▶ WORK INSTRUCTION: All that should be output is the block of lines below from the line with "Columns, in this" to the line with "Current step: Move", both included, exactly as written.
-- DATA follows --
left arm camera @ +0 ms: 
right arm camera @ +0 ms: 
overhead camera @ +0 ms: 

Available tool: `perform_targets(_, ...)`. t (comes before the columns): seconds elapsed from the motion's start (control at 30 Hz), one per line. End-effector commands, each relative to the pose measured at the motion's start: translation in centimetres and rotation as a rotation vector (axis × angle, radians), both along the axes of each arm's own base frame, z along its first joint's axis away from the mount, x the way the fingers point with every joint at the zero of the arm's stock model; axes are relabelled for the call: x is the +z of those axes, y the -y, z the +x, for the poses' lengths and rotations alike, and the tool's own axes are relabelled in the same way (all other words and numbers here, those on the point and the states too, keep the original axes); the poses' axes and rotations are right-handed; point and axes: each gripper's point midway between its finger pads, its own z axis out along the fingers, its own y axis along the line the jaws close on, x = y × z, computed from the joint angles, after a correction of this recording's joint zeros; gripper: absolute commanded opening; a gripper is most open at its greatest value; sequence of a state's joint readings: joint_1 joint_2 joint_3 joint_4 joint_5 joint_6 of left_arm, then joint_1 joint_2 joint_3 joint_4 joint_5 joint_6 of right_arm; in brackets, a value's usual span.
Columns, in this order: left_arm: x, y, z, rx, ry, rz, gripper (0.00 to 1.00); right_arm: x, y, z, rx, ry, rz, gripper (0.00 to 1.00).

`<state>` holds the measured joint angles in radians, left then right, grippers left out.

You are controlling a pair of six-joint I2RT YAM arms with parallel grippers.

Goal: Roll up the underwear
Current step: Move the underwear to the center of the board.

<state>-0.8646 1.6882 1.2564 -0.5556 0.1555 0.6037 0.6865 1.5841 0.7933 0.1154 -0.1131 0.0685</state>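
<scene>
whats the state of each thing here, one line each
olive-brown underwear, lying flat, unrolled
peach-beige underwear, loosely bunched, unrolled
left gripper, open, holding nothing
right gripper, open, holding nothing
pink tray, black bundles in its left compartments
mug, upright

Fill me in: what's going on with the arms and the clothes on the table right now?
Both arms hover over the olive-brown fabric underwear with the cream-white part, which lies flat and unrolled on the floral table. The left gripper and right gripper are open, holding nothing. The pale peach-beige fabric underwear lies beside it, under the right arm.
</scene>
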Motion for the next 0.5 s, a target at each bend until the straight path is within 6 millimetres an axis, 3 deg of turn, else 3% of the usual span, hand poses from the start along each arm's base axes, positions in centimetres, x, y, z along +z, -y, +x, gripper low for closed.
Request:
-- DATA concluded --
▶ FINISHED TASK:
Columns, in this order: left_arm: x, y, z, rx, ry, rz, gripper (0.00 to 1.00); right_arm: x, y, z, rx, ry, rz, gripper (0.00 to 1.00).

`<state>` holds the measured joint angles in radians, left then right, grippers left out.

You are controlling a pair of six-joint I2RT YAM arms with parallel grippers.

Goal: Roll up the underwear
Current step: Move the underwear to the center of the board.

No part of the exercise remains unanswered.